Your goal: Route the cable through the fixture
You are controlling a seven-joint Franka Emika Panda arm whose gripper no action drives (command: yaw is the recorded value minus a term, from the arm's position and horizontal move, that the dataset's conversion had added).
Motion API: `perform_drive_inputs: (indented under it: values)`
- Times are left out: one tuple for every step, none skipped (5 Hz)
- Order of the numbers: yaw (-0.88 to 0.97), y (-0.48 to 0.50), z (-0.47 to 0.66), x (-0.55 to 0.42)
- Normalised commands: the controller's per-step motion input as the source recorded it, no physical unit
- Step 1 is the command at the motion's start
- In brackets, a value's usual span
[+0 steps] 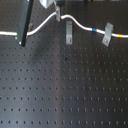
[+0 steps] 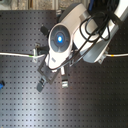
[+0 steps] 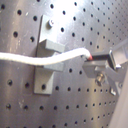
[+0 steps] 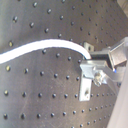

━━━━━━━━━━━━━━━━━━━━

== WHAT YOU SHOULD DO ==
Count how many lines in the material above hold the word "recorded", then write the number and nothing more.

== RESPONSE BELOW ==
2